YOUR GOAL:
Search term "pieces": copy each line of the data containing it.

Segment Start: DATA PROVIDED

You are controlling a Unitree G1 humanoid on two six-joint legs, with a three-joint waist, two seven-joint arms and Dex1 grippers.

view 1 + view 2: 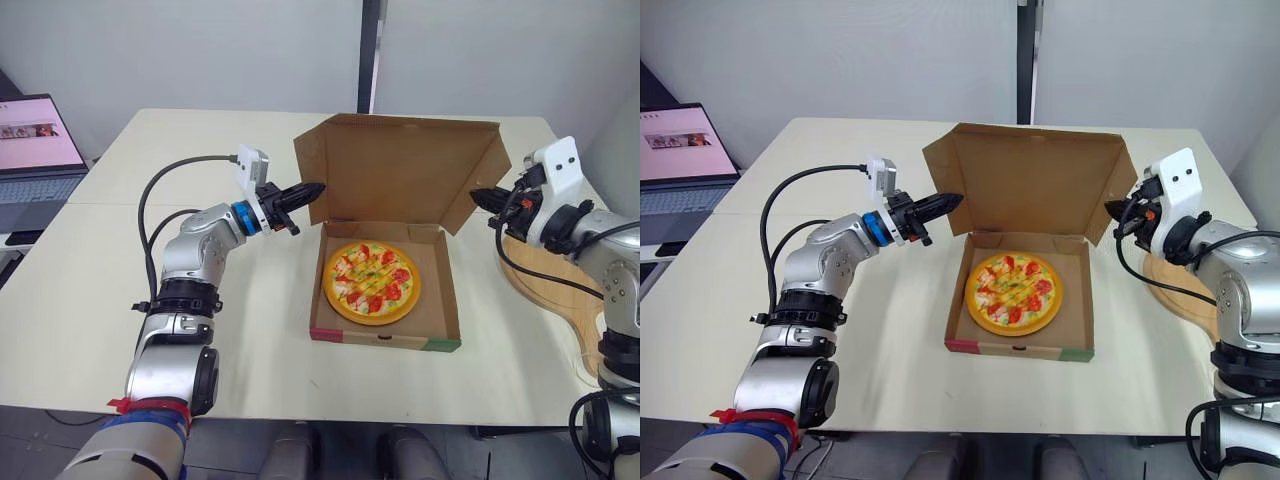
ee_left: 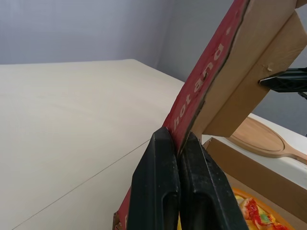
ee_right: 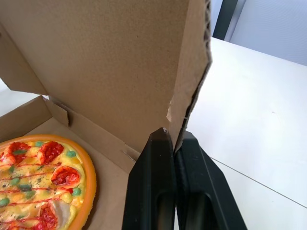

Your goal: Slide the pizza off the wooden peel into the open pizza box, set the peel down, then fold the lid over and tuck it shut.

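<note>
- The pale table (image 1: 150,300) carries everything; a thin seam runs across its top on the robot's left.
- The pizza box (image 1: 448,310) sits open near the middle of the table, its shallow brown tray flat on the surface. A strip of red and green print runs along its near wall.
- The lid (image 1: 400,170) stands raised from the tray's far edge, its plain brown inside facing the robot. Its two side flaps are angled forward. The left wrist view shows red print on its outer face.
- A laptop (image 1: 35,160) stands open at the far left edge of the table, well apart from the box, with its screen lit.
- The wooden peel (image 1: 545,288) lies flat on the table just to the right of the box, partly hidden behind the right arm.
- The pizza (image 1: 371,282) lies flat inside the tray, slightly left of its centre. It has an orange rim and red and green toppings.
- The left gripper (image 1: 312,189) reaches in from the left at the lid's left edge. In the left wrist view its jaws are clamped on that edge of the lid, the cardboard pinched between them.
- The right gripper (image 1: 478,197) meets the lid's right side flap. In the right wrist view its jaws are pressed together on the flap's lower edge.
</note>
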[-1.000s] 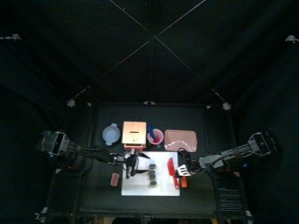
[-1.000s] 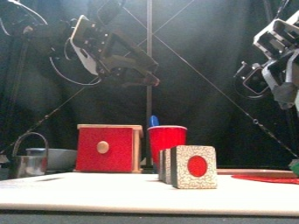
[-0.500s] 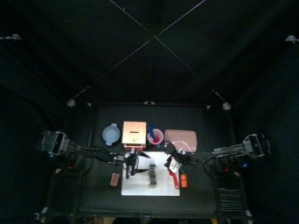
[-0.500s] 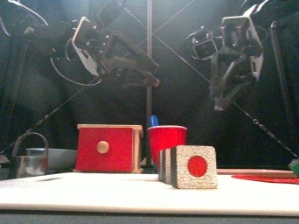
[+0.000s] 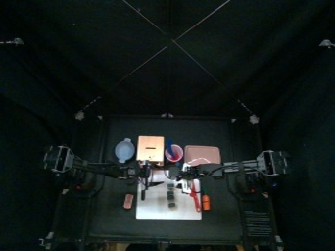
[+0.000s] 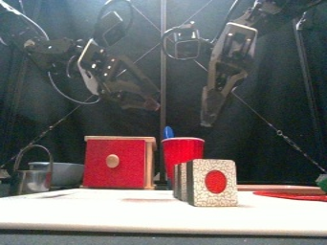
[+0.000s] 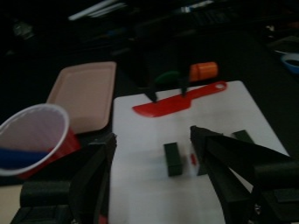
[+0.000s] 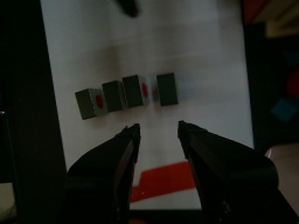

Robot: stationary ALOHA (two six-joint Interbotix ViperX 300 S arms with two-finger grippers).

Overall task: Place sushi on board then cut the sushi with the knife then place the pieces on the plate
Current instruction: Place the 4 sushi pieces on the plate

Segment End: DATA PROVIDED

RESPONSE TO THE TASK:
Overall task: Place sushi on board then cut the sushi with the knife then place the pieces on the plate
Current instruction: Place the 4 sushi pieces on the plate

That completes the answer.